Mr. Kushner reportedly met repeatedly with Mr. Joshua Harris, of Apollo Global Management and an outside adviser on the Trump Administration’s multi-billion dollar effort to privatize public infrastructure. The true nature and content of those discussions are not public. But they unquestionably present the appearance of unethical conduct, given the subsequent $184 million loan facilitated by the Apollo Group Management to Mr. Kushner’s family real estate firm. The timely loan provided funds sourced from the government of Qatar. The financial transaction reportedly enabled Kushner Companies to withdraw equity to meet other debt obligations and maintain ownership of the 225 W. Randolph St. office building in Chicago, when a prior loan from another lender was about to expire and they had previously been unable to sell the property.
Likewise, during the same time period, Mr. Kushner reportedly met with Mr. Michael Cobart, Chief Executive Officer of Citigroup. Once again, the true nature and content of this discussion is not public. However, it presents the appearance of violating the Standards of Conduct prohibiting employees from misusing their official position, given the subsequent $325 million loan by Citigroup to the Kushner Companies.
There may well be other such troubling violations, as the White House has concealed public records of such meetings by Mr. Kushner. You must determine whether Mr. Kushner participated in the particular matter of legislation or policymaking focused on the interests of the Kushner Companies, Apollo Global Management or Citigroup. Quite simply: what official actions did Mr. Kushner take for the benefit of these entities, and were those actions spurred by the half-billion dollars they provided Mr. Kushner?

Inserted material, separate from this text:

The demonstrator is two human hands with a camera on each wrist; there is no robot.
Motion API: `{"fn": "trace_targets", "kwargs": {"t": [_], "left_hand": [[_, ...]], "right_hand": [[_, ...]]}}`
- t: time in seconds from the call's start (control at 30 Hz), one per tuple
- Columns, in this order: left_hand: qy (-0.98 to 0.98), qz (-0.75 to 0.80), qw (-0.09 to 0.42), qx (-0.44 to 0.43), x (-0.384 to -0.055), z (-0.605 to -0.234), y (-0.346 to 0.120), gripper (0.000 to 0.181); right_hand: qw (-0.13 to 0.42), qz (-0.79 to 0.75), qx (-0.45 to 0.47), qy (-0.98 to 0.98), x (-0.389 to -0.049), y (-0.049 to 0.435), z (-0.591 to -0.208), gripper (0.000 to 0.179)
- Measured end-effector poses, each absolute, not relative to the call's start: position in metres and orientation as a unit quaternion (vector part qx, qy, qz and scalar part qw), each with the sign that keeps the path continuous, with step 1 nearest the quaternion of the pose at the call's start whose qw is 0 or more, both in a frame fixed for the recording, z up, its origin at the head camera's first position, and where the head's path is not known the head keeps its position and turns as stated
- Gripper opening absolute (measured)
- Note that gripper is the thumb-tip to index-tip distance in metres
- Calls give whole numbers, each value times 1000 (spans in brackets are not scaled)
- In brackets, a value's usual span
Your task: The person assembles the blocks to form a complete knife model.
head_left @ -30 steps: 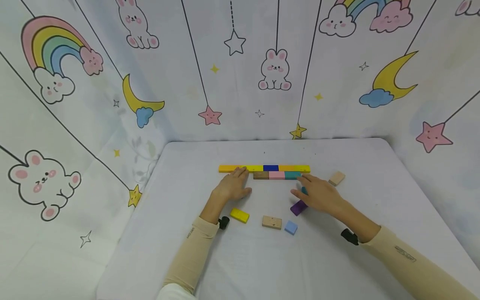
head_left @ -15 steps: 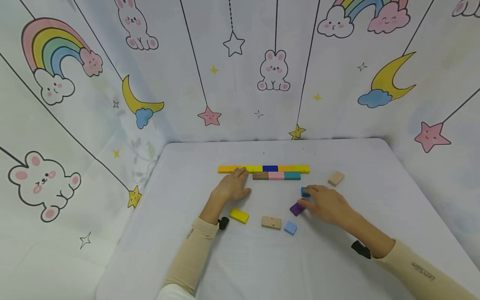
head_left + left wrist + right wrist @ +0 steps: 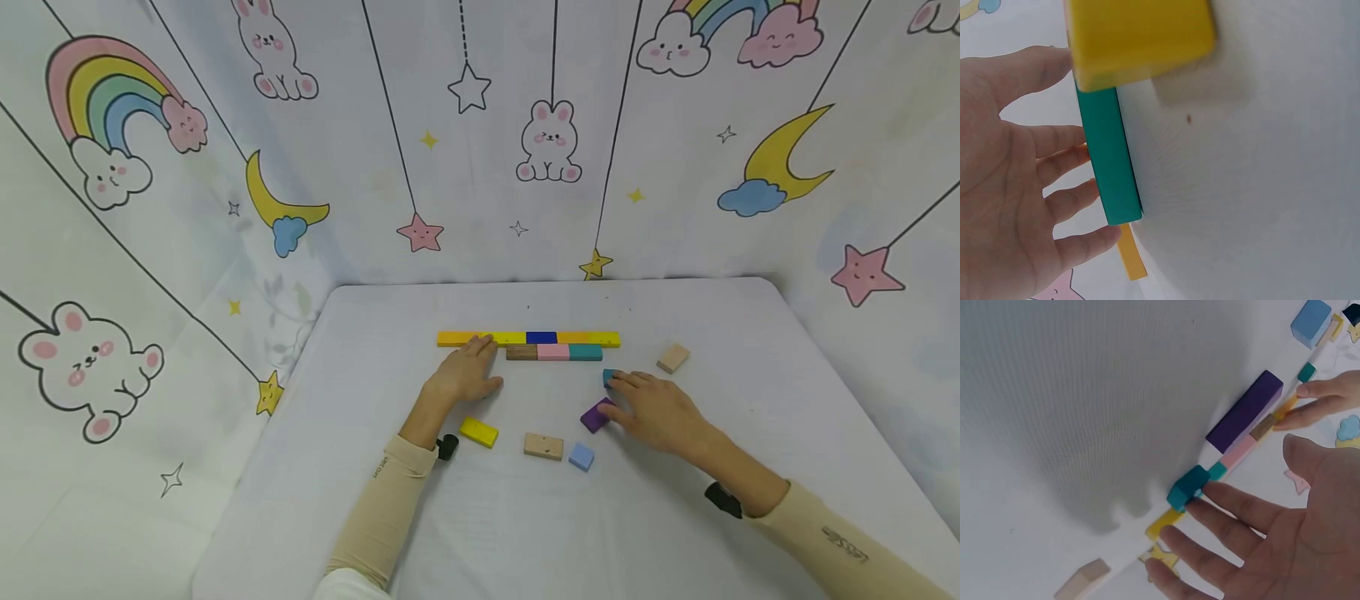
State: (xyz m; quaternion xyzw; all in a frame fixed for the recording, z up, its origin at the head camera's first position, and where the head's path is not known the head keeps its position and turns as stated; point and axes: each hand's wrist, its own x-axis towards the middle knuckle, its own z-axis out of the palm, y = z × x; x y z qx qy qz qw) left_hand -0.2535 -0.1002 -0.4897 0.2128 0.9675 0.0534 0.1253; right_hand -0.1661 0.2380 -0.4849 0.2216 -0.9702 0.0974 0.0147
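Observation:
My left hand (image 3: 467, 371) lies with fairly straight fingers at the left part of a long row of yellow, orange and dark blue blocks (image 3: 542, 337). In the left wrist view a green block (image 3: 1107, 156) stands in front of those fingers; from the head it is hidden under the hand. Beside the long row sits a shorter one of brown, pink (image 3: 553, 352) and teal blocks. My right hand (image 3: 660, 412) has its fingers extended, fingertips at a small blue-teal block (image 3: 1189, 487). Its thumb is near a purple block (image 3: 596, 415) and apart from the fingers.
Nearer the front lie a yellow block (image 3: 478, 432), a plain wooden block (image 3: 543, 446) and a light blue block (image 3: 581, 456). Another plain wooden block (image 3: 673, 357) is at the right. A white cloth (image 3: 510, 533) covers the table, with a patterned curtain behind.
My right hand has drawn back from the end of the short row toward the right front, then nudged the blue-teal block slightly away. The left hand has stayed in place.

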Motion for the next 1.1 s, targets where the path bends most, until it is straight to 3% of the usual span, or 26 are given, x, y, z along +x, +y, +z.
{"fn": "trace_targets", "kwargs": {"t": [1.1], "left_hand": [[967,57,125,213,-254,-489,-101,75]], "right_hand": [[-10,87,218,-972,-200,246,-491,66]]}}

The Office of Government Ethics notified Mr. Kushner that he must not participate personally and substantially in any particular matter that to his knowledge has a direct and predictable effect on his financial interests, until he divests of them or obtains a written waiver. You have an obligation to determine whether Mr. Kushner has done so.
I also urge you to determine whether Mr. Kushner should make additional divestments of potentially conflicting assets and whether he has completed in a timely manner the divestment of assets identified as “in the divestment process” in his Executive Branch Personnel Public Financial Disclosure Report (OGE Form 278e).
Furthermore, the Office of Government Ethics recommended that Mr. Kushner obtain ethics counseling from the Office of White House Counsel prior to entering government. It also encouraged him to complete, after assuming his duties, ethics training specifically on the “misuse of position” as a White House employee, because the Office of Government Ethics was not in a position to know the precise nature of his duties. Please inform me what evidence, if any, you have that Mr. Kushner has done so.
Mr. Walter Shaub, Jr., the prior Director of the Office of Government Ethics, made the prudent suggestion, given the fast-paced nature of the White House and given that ethics issues often arise unexpectedly, that Mr. Kushner be placed “two steps back from the line between what is permissible and what is not” and that “the further you can put him back from the line, the better you will protect him.” Public evidence suggests that this advice has gone unheeded and that Mr. Kushner has crossed the line by failing to recuse himself from official meetings that benefit his personal financial interests.
I look forward to your timely response to this request.